Problem to solve:
All pictures are to be dropped, and everything else in the data duplicated exactly.

┄┄┄┄┄┄┄┄┄┄┄┄┄┄┄┄┄┄┄┄

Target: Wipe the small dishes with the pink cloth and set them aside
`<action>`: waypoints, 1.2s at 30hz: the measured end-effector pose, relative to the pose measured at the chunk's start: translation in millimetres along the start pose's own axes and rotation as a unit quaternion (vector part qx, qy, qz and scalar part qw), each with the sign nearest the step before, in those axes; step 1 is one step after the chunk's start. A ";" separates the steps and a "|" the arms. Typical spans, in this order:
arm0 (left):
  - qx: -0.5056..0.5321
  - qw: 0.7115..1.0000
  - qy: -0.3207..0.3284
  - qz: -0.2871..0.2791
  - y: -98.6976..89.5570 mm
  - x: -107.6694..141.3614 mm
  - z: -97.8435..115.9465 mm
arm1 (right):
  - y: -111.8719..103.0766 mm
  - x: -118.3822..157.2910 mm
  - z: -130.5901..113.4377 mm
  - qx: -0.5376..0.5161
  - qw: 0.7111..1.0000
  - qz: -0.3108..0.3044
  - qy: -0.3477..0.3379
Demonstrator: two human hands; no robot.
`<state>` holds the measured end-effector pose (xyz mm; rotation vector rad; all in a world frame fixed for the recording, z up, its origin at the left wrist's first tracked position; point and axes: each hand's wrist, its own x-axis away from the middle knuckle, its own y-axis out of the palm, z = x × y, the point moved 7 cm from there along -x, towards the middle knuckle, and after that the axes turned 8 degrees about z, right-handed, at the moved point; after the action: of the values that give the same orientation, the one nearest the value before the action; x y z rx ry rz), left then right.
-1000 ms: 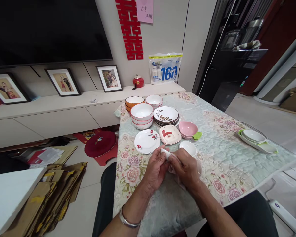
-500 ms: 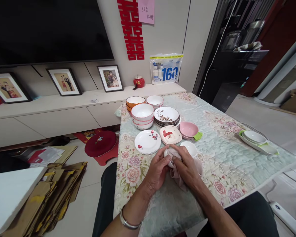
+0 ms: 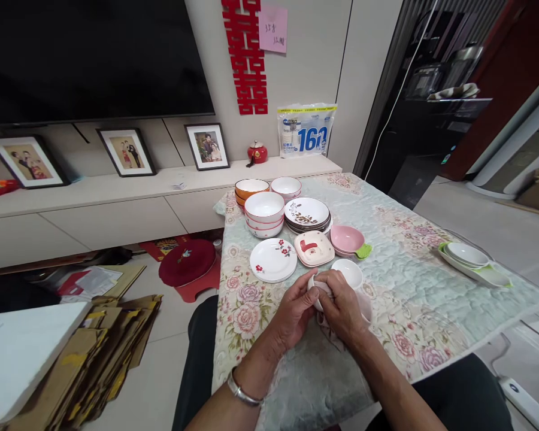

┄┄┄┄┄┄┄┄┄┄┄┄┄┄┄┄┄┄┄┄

Output for this exercise:
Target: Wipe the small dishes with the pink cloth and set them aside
`<action>`: waypoints, 1.2s at 30hz: the measured end-effector pose, relative to the pose measured at the chunk's start: translation in millimetres along the start pose's own axes and rotation as a unit quaternion (vector part qx, qy, qz and scalar part qw), each with the sign nearest the step before, in those axes; step 1 is one step after the chunk's start. A ";" separates the steps and a "|" the arms. Typical spans, in this order:
arm0 (left):
  - qx: -0.5056..0.5321
  - qw: 0.7115..1.0000
  - qy: -0.3207..0.3284
  - qz: -0.2871..0.2791
  - y: -98.6976..89.5570 mm
  - x: -107.6694..141.3614 mm
  - z: -97.8435..115.9465 mm
arm1 (right):
  - y: -111.8719..103.0766 mm
  - x: -118.3822..157.2910 mm
  - z: -130.5901..113.4377 mm
  - qx: -0.5376..0.5161
  - qw: 0.7111..1.0000
  - qz: -0.3108..0.3044
  - qy: -0.3477..0.3379
Demonstrator: two human hands; no robot.
`<state>` holds the measured end-effector pose (xyz mm; rotation vector rad; all in a world frame fixed for the recording, z up, its origin at the left wrist's first tracked position; point and axes: each hand's wrist, its own x-axis away from the middle knuckle, its own y-axis out of the palm, z = x × y, the point moved 7 cm from there along -x, towards the middle knuckle, and after that the axes turned 8 degrees about z, right-handed, at the moved point; after the action: of the values that give the same orientation, the one nearest the value before the action; x y z rx ry rz), left then right.
-1000 ms: 
-500 ms: 
+0 ms: 

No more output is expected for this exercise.